The claim concerned an item in a column commenting on a dispute between the claimant and easyJet over the purchase of aeroplanes.

The claimant alleged that the item conveyed a defamatory and factual meaning that he had “made false and malicious claims that a group of major shareholders in easyJet have conspired with Airbus to prevent the cancellation of easyJeyt’s £5.4bn order of planes”.

The defendants contended that the statement was non-defamatory opinion to the effect that the claimant had “advanced a new conspiracy theory about why large shareholders in easyJet intend to support the company against him in his ongoing battle with the company and which is of very doubtful validity”.

By consent, Mr Justice Nicklin ordered that there be a trial of preliminary issues of (i) meaning, (ii) whether the statement complained of was fact or opinion, and (iii) whether it was defamatory of the claimant at common law.

Issue

1.  The meaning(s) borne by the words complained of.

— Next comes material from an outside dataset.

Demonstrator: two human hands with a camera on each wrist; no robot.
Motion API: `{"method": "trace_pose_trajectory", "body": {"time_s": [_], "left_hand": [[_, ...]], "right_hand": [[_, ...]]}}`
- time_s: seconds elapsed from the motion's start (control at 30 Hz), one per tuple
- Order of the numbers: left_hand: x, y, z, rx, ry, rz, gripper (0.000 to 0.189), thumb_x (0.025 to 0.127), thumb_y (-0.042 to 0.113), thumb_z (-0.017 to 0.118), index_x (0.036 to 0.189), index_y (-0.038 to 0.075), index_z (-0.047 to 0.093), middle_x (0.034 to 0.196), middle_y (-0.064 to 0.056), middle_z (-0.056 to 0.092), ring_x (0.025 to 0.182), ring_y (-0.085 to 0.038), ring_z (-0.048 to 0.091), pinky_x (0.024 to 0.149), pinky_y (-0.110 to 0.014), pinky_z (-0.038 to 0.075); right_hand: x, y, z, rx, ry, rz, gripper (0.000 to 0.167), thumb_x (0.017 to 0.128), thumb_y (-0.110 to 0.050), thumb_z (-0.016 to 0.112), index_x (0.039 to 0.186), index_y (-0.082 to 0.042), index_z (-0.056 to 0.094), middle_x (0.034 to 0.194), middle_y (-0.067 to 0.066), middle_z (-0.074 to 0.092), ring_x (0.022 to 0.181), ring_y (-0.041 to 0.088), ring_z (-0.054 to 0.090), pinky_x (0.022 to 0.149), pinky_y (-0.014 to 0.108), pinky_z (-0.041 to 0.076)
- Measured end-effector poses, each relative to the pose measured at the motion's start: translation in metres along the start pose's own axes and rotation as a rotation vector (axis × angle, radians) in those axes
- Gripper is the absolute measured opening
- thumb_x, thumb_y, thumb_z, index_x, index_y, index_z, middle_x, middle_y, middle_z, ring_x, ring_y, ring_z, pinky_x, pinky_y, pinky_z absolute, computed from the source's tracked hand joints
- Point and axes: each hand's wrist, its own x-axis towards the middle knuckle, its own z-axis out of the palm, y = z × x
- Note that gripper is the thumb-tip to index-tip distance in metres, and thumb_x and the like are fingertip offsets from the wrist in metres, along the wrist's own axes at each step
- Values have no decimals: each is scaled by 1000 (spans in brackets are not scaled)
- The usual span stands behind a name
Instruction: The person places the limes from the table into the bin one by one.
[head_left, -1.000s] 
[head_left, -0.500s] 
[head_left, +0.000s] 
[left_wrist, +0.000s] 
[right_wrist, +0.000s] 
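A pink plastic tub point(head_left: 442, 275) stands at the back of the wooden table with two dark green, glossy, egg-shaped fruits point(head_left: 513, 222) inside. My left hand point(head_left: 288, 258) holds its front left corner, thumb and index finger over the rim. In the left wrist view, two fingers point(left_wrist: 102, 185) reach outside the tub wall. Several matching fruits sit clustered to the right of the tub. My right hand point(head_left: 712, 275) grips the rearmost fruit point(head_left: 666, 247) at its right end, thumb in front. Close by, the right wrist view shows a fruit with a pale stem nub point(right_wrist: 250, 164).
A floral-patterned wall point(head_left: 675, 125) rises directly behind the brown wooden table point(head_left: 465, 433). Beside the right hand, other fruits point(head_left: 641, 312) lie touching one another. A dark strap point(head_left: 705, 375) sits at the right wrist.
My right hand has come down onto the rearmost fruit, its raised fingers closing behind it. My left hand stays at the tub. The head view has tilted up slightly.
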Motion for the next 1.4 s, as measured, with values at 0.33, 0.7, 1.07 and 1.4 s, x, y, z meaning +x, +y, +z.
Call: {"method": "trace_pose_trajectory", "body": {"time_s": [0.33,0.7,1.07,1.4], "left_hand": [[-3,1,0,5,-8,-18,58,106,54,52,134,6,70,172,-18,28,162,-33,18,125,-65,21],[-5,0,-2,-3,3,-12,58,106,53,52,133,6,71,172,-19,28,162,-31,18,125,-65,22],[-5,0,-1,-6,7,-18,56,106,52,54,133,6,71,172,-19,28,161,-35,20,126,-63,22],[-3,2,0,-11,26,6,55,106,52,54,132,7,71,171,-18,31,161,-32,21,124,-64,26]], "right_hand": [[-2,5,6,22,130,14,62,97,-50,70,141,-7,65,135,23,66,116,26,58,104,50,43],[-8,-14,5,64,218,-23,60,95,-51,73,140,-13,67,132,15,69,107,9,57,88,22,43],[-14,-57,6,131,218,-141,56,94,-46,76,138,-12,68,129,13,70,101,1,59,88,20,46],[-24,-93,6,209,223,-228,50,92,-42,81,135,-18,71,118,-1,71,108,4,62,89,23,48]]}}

2. Whether the words complained of were statements of fact or expressions of opinion.

3.  Whether the meanings found were defamatory of the claimant at common law.

Held

The item bore the natural and ordinary meaning that the claimant felt so strongly that easyJet should cancel the Airbus contract, and that the opposition of some major shareholders to that was misconceived, that on one occasion he caricatured them and their motivation dismissively using samples of rhetoric that cannot be taken literally or seriously.

That was a statement of opinion, which was not defamatory of the claimant.

Comment

A judgment following a trial of preliminary issue, this case is of interest for the discussion of humour and sarcasm and for the finding that the words complained of did not meet the Thornton threshold of substantiality and were not defamatory of the claimant at common law.